Le montage terminé, le travail n'est pas fini. Il contrôle le positionnement, le parallélisme, les jeux entre les pièces, il mesure avec un pied à coulisse ou un gabarit, et il fait les essais de fonctionnement prévus. Si un défaut apparaît, il retouche ou signale la pièce à la qualité. Il renseigne aussi les documents de suivi (traçabilité) et emballe ou protège les ensembles avant expédition. Selon l'entreprise, il peut travailler sur une ligne d'assemblage cadencée (automobile) ou sur un poste fixe où il monte un ensemble complet de A à Z (aéronautique, machines spéciales, horlogerie, lunetterie).
Ce métier s'exerce en atelier ou en usine, debout la plupart du temps, avec des gestes précis et souvent répétitifs. Selon les postes, il faut porter des charges, travailler dans des positions inconfortables (à genoux dans un fuselage, sous une machine) ou au contraire manipuler des pièces minuscules à la loupe.

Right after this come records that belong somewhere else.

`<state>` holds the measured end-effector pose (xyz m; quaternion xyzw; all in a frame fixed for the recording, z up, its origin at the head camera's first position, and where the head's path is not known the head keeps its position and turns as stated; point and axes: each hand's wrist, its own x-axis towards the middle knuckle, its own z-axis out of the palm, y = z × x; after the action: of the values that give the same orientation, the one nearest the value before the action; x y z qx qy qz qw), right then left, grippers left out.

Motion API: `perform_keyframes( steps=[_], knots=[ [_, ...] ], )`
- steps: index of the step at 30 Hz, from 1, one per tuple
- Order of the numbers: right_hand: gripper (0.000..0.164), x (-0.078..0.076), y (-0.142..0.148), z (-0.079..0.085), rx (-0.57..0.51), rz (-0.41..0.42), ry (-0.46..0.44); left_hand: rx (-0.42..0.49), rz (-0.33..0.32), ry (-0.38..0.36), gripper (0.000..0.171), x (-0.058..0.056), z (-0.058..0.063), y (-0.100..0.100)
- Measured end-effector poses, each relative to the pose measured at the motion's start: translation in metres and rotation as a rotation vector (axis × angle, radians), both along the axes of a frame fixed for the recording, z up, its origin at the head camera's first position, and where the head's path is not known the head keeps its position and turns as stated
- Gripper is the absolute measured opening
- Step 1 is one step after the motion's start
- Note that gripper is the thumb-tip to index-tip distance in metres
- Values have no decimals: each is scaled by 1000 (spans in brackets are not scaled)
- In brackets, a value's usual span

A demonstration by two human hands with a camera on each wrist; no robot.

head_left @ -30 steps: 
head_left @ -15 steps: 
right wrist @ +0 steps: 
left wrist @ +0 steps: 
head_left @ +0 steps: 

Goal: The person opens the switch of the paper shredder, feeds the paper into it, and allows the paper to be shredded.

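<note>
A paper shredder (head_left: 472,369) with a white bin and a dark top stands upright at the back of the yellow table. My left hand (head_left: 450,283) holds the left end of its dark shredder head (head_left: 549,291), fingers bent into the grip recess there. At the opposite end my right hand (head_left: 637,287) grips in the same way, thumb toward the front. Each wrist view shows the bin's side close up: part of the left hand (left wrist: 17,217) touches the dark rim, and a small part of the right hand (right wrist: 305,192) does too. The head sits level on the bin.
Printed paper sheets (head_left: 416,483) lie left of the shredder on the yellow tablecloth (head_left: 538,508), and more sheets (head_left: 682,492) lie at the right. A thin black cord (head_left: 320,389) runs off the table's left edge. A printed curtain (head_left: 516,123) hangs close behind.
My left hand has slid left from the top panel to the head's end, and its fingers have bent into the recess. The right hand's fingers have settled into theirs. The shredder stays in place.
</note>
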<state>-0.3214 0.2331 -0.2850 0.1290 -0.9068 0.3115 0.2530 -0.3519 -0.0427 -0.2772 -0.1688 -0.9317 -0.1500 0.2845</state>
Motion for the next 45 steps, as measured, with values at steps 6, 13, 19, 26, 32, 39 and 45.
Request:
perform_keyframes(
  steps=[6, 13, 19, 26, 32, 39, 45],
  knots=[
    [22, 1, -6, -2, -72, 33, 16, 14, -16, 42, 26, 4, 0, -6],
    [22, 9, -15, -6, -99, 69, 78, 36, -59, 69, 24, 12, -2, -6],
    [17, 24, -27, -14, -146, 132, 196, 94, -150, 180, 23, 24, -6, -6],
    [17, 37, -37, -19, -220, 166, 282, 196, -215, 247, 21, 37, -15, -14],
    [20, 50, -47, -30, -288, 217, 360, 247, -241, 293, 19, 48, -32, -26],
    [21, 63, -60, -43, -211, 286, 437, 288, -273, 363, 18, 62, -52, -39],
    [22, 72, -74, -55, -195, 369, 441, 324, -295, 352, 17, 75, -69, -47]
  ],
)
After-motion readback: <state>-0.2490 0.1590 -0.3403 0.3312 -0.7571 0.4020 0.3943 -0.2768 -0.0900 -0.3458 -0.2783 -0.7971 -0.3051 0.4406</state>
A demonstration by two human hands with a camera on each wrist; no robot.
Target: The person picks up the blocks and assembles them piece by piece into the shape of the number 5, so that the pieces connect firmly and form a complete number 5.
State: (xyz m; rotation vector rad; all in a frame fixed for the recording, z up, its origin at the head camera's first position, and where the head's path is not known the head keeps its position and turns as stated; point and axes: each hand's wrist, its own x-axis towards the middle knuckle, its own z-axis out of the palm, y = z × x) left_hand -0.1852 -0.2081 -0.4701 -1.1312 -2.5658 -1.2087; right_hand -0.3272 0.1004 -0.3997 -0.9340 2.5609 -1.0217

Les équipements de protection (chaussures de sécurité, gants, lunettes, bouchons d'oreilles) sont obligatoires.
Dans l'industrie de série, les horaires sont fréquemment postés : 2x8 ou 3x8 (par exemple 5h-13h / 13h-21h / 21h-5h), avec des primes d'équipe et de nuit à la clé. Dans les petites séries et l'aéronautique, les horaires sont plus souvent en journée. Le télétravail est impossible : le métier est 100 % présentiel. On travaille rarement seul : l'assembleur monteur est en lien permanent avec la production, la maintenance, les méthodes et la qualité.
C'est un métier où l'on peut entrer vite et progresser par l'expérience et la formation continue. Après quelques années, on peut se spécialiser (assemblage de précision, aéronautique, structures composites, soudage) ou devenir monteur qualifié sur des ensembles complexes. Les évolutions classiques mènent vers chef d'équipe puis responsable d'atelier, ou vers des fonctions techniques : contrôleur qualité, technicien méthodes, technicien de maintenance industrielle.
Un CQPM (certificat de qualification paritaire de la métallurgie), un bac pro en alternance ou un BTS obtenu en formation continue ouvrent ces passerelles. Beaucoup d'entreprises financent ces parcours en interne, notamment via les pôles formation de l'UIMM.
Le montage-assemblage mécanique fait partie des métiers industriels en tension : les entreprises peinent à recruter, alors que les départs à la retraite dans la métallurgie se comptent en centaines de milliers d'ici 2030 et que la réindustrialisation relance les carnets de commandes. Les secteurs qui recrutent le plus : automobile, aéronautique et défense, machines et équipements industriels, électronique, dispositifs médicaux, énergie. L'intérim est une porte d'entrée très fréquente et débouche souvent sur un CDI. Point de vigilance : les postes les moins qualifiés d'assemblage en série sont exposés à l'automatisation et aux délocalisations — se former (CQPM, bac pro, polyvalence, contrôle qualité) est la meilleure façon de sécuriser son parcours.